The first key difference is the shape.  A hang glider will consist of a sailcloth stretched over a metal frame, while a paraglider simply has a harness suspended underneath a fabric wing.

A paraglider is known to manager easier than a hang glider since paraglider pilots will change their direction and pitch by gently pulling on the paragliding cords that connect to the canopy.  With hang gliding, the pilot will have their body strapped to the glider and will have to manage their direction by using their body weight.

Hang gliders can reach higher speeds when compared to a paraglider, creating a different experience when comparing the two.  A hang glider can reach speeds up to 100 miles per hour, while a hang glider can cap out at about 35 miles per hour.

A hang glider is known to be more durable since it’s made from a thicker dacron material, resulting in less fading; it can last up to 10 years if taken care of properly.  A paraglider, on the other hand, is made from a nylon which can suffer from UV damage faster than that of a hang glider, lasting about five years on average.

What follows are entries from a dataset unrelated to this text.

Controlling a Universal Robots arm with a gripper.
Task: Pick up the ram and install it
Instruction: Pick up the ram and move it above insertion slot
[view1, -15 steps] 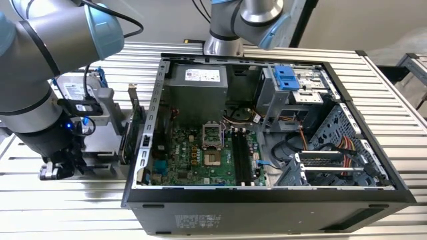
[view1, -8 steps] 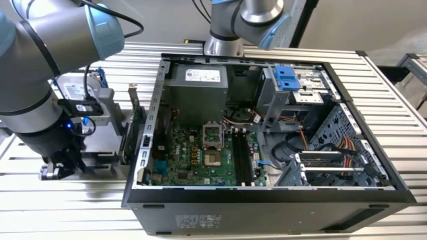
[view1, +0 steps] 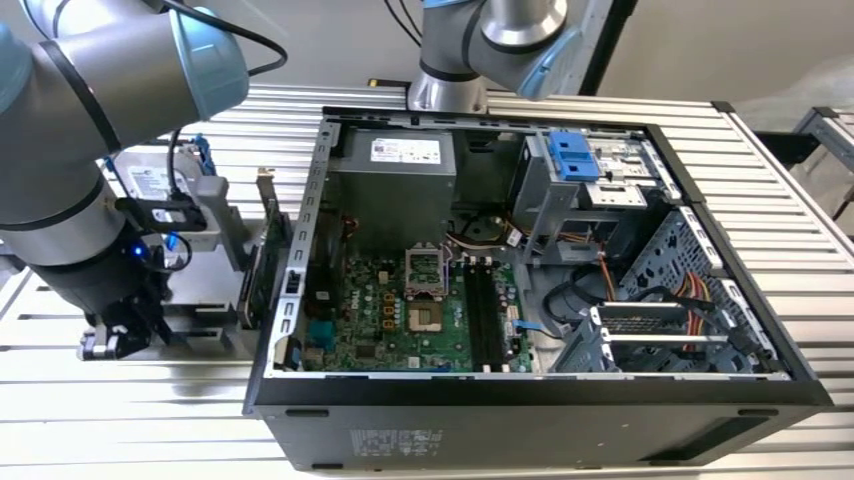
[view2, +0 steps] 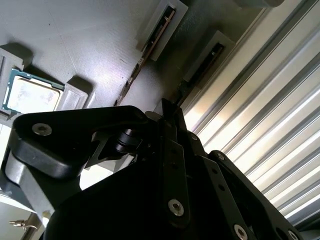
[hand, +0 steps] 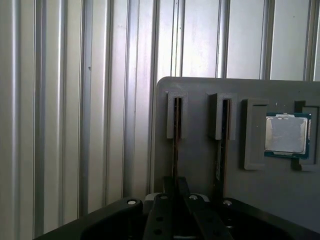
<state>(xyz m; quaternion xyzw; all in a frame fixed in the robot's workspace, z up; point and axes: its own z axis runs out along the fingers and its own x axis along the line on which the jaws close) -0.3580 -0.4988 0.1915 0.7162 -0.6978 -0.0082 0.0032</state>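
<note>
Arm links (view1: 80, 150) crowd the exterior view's left, reaching down to the end effector (view1: 114, 340), which sits low over a grey tray (view1: 214, 300) on the ribbed bench (view1: 134, 420). Just beyond it a hard drive (view1: 150, 180) in a blue frame stands upright. Further toward the exterior view's right, a green card (view1: 276, 265) stands on edge just outside the wall of the open case (view1: 534, 420). Inside the case lies the motherboard (view1: 400, 310) with its dark memory slots (view1: 478, 310), and a drive cage with a blue latch (view1: 571, 155) sits at the far corner.

In both wrist views the tray carries two narrow slots side by side, each with a thin stick standing on edge in it. The ram (hand: 175, 125) (view2: 209, 56) is in the slot farther from the CPU (hand: 286, 134) (view2: 27, 95), which lies flat in its own recess on the tray. A second stick (hand: 223, 125) (view2: 159, 31) is in the slot nearer the CPU.

The end effector (hand: 176, 181) (view2: 169, 107) is narrow. Its fingers (hand: 170, 187) are drawn to a thin gap in line with the ram, whose upper edge runs straight into that gap. They seem to pinch it, though the contact itself is hidden. The ram sits seated in the tray slot, well apart from the case.
</note>
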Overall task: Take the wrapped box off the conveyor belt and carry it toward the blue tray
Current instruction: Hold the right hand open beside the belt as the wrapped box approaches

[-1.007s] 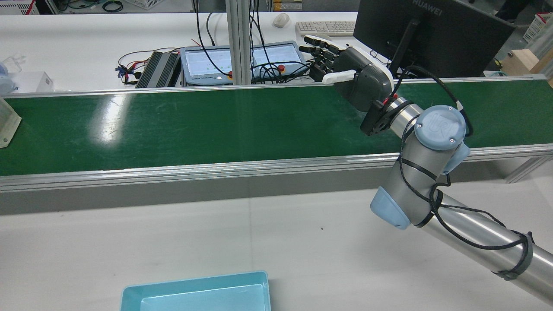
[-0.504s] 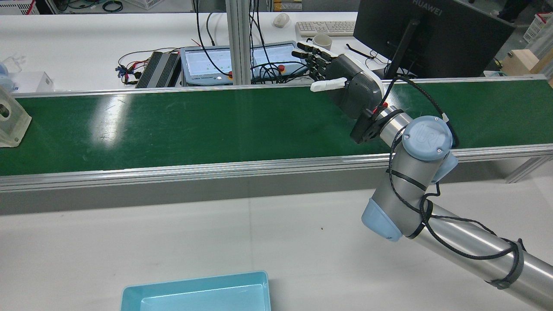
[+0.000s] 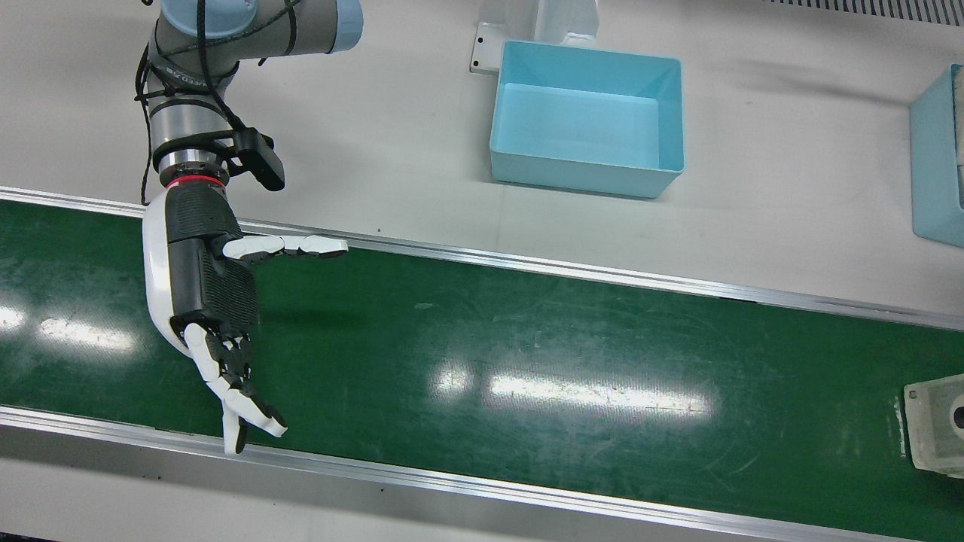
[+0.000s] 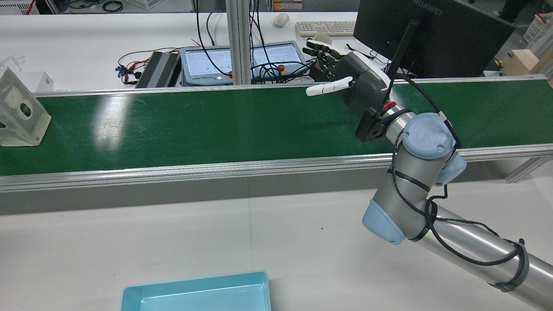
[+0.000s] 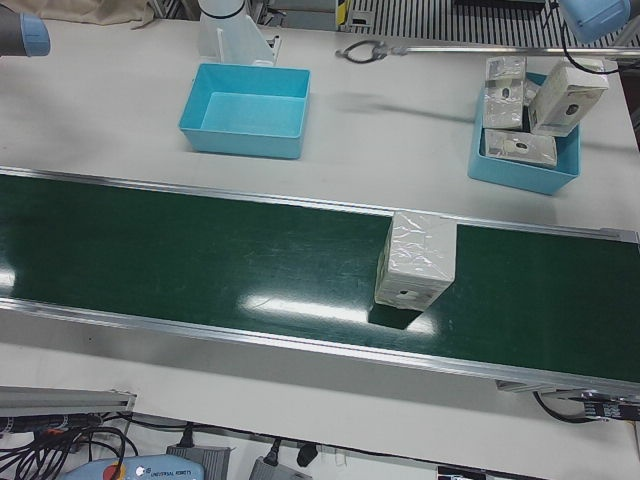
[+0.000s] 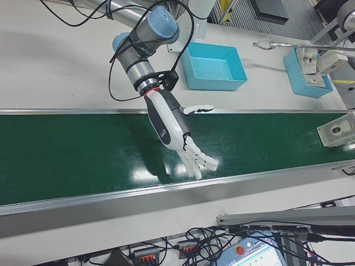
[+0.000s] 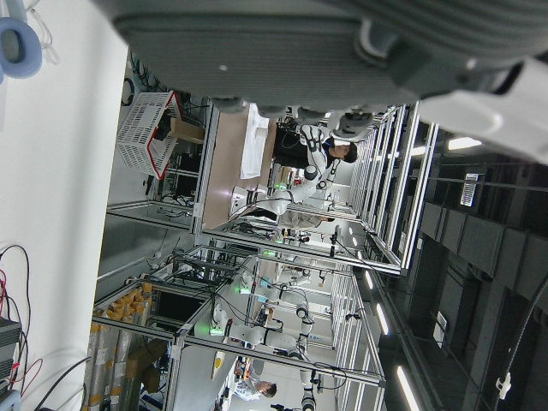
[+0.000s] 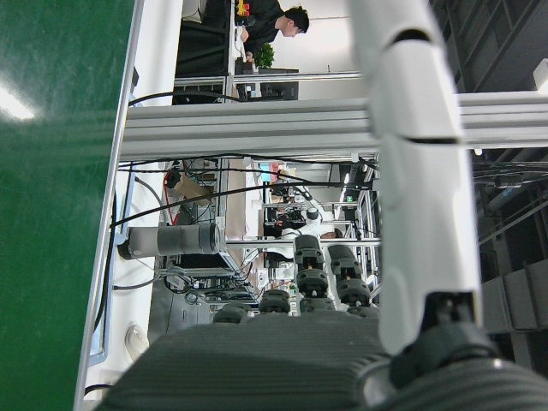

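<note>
As the box (image 4: 19,114) has ridden further in along the belt (image 4: 216,125) from its far end over the last second, it stands upright and well apart from your right hand (image 3: 199,286). That hand hangs over the belt spread wide and empty, so you can judge this the wait-and-intercept stage, with the tray (image 3: 587,120) empty behind. Your left hand's fingers cannot be made out.

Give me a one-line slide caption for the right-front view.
Right hand open above the green conveyor belt as the wrapped box approaches from the belt's far end; blue tray waits empty.
</note>
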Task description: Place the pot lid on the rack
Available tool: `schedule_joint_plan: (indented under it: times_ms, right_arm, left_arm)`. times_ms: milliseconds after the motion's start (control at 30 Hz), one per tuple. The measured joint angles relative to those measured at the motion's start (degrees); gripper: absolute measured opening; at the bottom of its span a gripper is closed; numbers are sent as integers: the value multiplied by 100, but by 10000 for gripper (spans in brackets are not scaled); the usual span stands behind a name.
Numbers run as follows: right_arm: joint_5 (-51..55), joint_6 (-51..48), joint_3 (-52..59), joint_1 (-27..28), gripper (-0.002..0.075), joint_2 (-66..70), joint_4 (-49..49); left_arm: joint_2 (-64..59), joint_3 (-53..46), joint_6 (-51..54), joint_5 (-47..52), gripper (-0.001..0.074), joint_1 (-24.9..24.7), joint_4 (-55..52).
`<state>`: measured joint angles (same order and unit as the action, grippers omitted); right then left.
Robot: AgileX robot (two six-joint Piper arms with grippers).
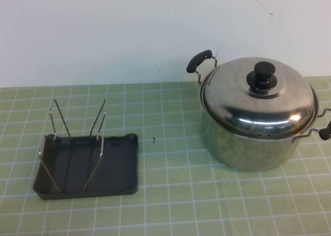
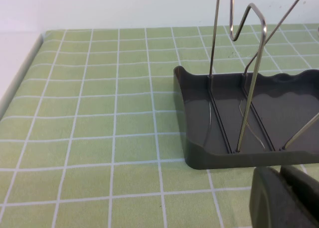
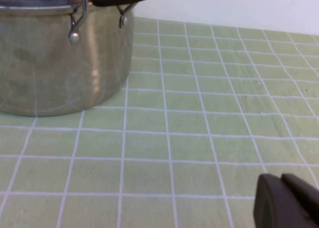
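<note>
On the green checked tablecloth, the domed shiny steel pot lid with its black round knob sits closed on the deep steel pot at the right, well apart from the wire-pronged rack in its dark grey plastic tray at the left. Neither arm shows from above. The left gripper hovers just beside the rack's tray and the right gripper hangs low near the pot, each with its dark fingers pressed together.
</note>
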<state>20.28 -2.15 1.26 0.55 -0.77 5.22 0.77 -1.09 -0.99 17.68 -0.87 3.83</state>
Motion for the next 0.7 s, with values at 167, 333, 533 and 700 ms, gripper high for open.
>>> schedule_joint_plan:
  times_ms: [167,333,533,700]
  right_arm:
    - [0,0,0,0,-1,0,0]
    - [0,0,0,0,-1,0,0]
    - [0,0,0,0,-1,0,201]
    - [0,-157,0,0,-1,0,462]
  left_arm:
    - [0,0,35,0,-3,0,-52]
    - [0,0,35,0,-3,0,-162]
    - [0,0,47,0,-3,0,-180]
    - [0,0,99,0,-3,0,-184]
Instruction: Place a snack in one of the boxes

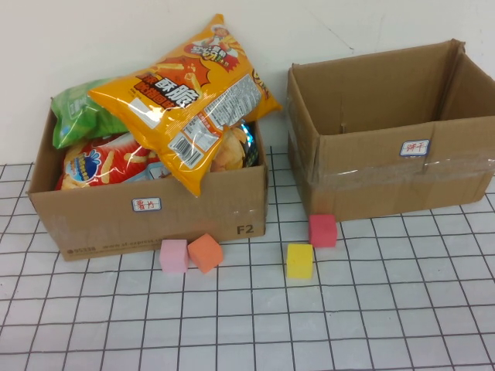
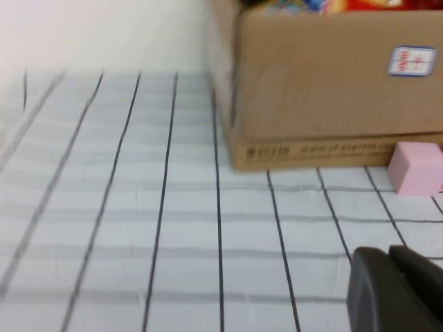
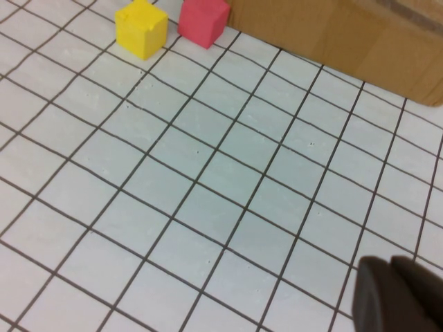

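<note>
Orange snack bag (image 1: pixel 189 97) piled atop left box (image 1: pixel 155 212), well ahead of both grippers. Gridded table (image 1: pixel 309 325), white wall behind. Left gripper (image 2: pixel 394 290) and right gripper (image 3: pixel 398 294) low over the grid, holding nothing, fingers together.
</note>
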Tool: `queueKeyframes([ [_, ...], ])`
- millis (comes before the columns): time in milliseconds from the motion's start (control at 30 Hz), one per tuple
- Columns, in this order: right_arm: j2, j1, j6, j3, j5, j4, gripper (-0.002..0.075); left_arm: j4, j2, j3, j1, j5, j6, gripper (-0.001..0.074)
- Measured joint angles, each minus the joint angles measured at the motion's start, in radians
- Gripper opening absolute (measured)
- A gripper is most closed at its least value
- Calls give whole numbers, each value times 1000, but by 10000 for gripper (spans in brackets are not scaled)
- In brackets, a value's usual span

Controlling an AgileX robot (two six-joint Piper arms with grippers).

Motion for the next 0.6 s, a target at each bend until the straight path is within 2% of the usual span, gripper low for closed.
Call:
queueKeyframes([
  [100, 0, 0, 0, 0, 0, 0, 0, 7, 0, 0, 10, 45, -55, -1],
  [367, 0, 0, 0, 0, 0, 0, 0, 7, 0, -2, 10, 58, -10, -1],
  [600, 0, 0, 0, 0, 1, 0, 0, -83, 0, -3, 12, 61, 143, -1],
])
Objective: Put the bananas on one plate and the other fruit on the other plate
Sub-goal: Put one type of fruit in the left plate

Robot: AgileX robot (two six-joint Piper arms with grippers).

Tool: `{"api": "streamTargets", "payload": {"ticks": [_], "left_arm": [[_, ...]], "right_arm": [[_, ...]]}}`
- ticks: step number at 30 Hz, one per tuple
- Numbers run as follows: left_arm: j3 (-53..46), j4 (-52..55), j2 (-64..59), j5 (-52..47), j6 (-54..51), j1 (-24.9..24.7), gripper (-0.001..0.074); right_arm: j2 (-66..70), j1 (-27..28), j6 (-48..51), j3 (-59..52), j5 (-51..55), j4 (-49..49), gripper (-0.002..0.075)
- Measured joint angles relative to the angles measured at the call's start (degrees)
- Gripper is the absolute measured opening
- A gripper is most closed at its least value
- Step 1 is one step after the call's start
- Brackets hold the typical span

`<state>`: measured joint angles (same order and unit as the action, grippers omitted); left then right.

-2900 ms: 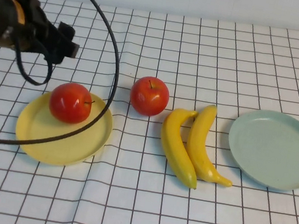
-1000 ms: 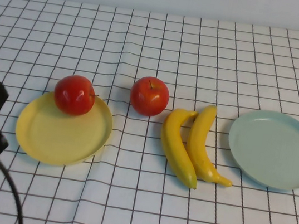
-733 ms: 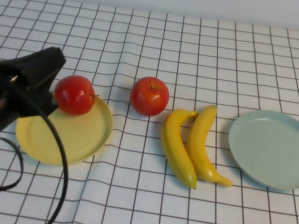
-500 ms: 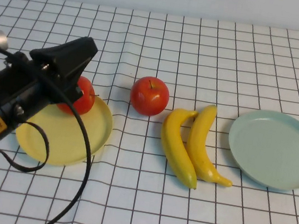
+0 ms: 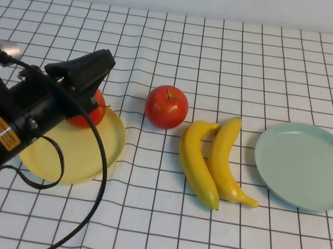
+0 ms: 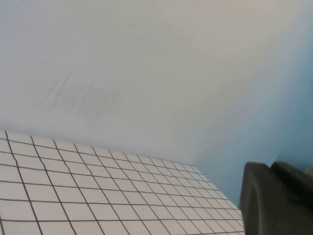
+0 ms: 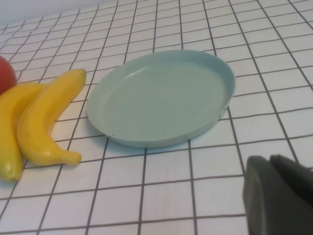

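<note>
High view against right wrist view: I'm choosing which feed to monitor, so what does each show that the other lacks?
Only the high view shows the yellow plate, the apple on it partly behind the shut left gripper, and the whole second apple on the cloth. Only the right wrist view shows the right gripper, shut, near the blue-green plate; it catches just a red sliver of an apple at its edge. Both show that bare plate and the two bananas lying beside it on the checked cloth.
</note>
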<state>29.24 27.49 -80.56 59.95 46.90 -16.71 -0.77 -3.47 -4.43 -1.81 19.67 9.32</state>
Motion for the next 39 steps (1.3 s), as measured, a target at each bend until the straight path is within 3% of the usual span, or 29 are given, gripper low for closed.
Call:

As for landing zones, paragliders can land relatively easy since they will come in at slow speeds and won’t need a lot of space to land.  While landing a hang glider can be easy, they will still need more space due to the advanced wings.

How can I save money?

If you are serious about paragliding, consider taking an introductory course to get a feel for what paragliding is all about.  If you don’t like it, you will only be out a few hundred dollars rather than a few thousand.

Some schools will offer a discount if you purchase the equipment through them.

Schools may offer a discount if more than one student signs up for the class.